* [Instructions to follow]
Images do not belong in the copy. Retype all the entries below exactly.
START Available data
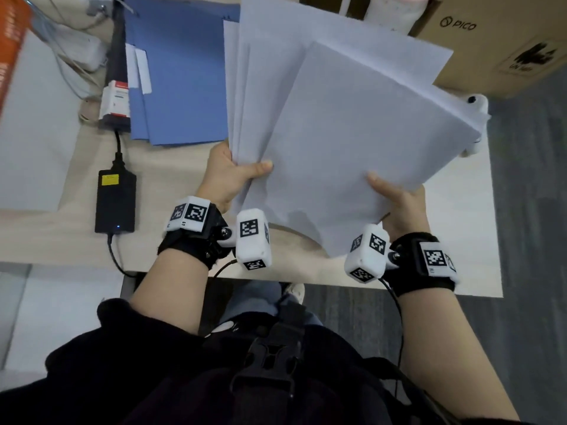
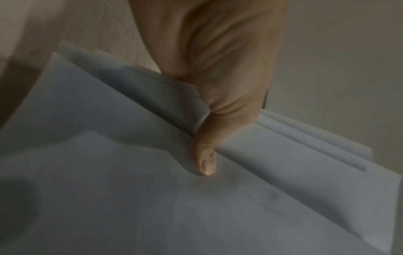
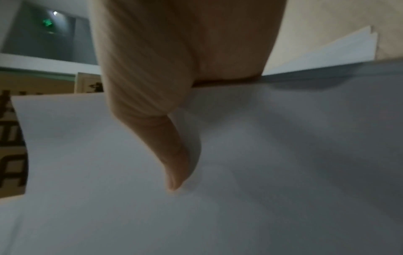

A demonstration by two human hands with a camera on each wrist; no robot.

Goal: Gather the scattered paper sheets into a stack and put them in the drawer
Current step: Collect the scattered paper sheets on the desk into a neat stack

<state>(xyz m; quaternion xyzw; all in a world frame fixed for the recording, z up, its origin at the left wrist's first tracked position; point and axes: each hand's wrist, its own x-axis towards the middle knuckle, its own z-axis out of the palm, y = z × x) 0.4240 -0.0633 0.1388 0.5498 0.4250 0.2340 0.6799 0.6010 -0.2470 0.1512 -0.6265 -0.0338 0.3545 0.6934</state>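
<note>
Several white paper sheets (image 1: pixel 343 124) are held fanned and uneven above the desk (image 1: pixel 171 191). My left hand (image 1: pixel 233 176) pinches their left edge, thumb on top. My right hand (image 1: pixel 399 197) pinches the near right edge of the top sheet, thumb on top as well. In the left wrist view the thumb (image 2: pixel 206 160) presses down on the paper sheets (image 2: pixel 196 207), whose edges step apart. In the right wrist view the thumb (image 3: pixel 174 163) lies across the top paper sheet (image 3: pixel 261 172). The other fingers are hidden under the paper. No drawer is in view.
Blue folders (image 1: pixel 181 75) lie on the desk at the back left. A black power adapter (image 1: pixel 116 201) with its cable sits at the left. A cardboard box (image 1: pixel 503 41) stands at the back right. A white device (image 1: pixel 475 118) peeks from under the sheets.
</note>
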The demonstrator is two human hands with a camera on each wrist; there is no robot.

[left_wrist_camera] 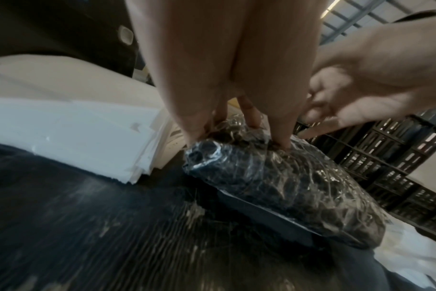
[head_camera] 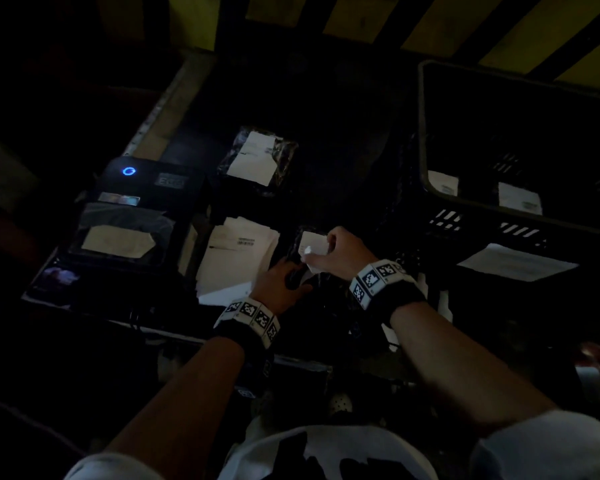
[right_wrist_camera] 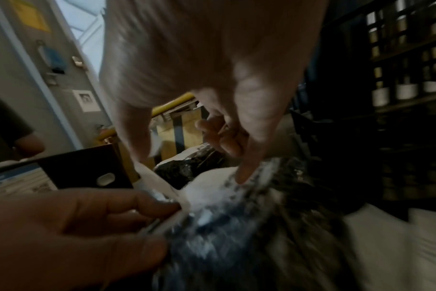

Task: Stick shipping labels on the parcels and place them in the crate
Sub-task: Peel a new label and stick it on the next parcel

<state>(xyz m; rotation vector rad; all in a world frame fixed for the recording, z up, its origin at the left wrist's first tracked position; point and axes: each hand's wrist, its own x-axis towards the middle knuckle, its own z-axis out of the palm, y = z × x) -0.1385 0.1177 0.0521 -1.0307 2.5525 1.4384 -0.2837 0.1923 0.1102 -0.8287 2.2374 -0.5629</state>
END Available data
* [Response area]
A demonstration by two human hands with a camera on each wrist; no robot.

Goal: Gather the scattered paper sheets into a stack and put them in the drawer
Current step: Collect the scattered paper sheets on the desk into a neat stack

<state>(xyz m; quaternion xyzw; all in a world frame fixed for the recording, z up, its origin at the left wrist's first tracked position; point and axes: each hand's wrist, its own x-axis towards the middle knuckle, its own z-axis out of the palm, y = z × x) 0.4240 -0.0633 0.1388 0.5498 0.4250 0.2340 0.6799 0.6010 -0.2470 0.1512 -0.6265 -0.0338 0.3545 0.6934</state>
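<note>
Several white paper sheets (image 1: pixel 343 124) are held fanned and uneven above the desk (image 1: pixel 171 191). My left hand (image 1: pixel 233 176) pinches their left edge, thumb on top. My right hand (image 1: pixel 399 197) pinches the near right edge of the top sheet, thumb on top as well. In the left wrist view the thumb (image 2: pixel 206 160) presses down on the paper sheets (image 2: pixel 196 207), whose edges step apart. In the right wrist view the thumb (image 3: pixel 174 163) lies across the top paper sheet (image 3: pixel 261 172). The other fingers are hidden under the paper. No drawer is in view.
Blue folders (image 1: pixel 181 75) lie on the desk at the back left. A black power adapter (image 1: pixel 116 201) with its cable sits at the left. A cardboard box (image 1: pixel 503 41) stands at the back right. A white device (image 1: pixel 475 118) peeks from under the sheets.
</note>
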The demonstrator is two human hands with a camera on each wrist; there is no robot.

[left_wrist_camera] 
[head_camera] 
[right_wrist_camera] 

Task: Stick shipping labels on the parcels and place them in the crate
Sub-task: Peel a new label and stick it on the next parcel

<state>(xyz m; rotation vector rad; all in a world frame fixed for the recording, z up, its origin at the left wrist's first tracked position; point and axes: each hand's wrist, its own x-axis towards the middle knuckle, its own z-axis out of the palm, y = z × x) -0.1385 0.1177 0.0521 -1.0307 2.5525 1.4384 -0.2837 0.1923 0.1102 -0.8287 2.2374 -0.5629</state>

Nothing else remains for the exercise.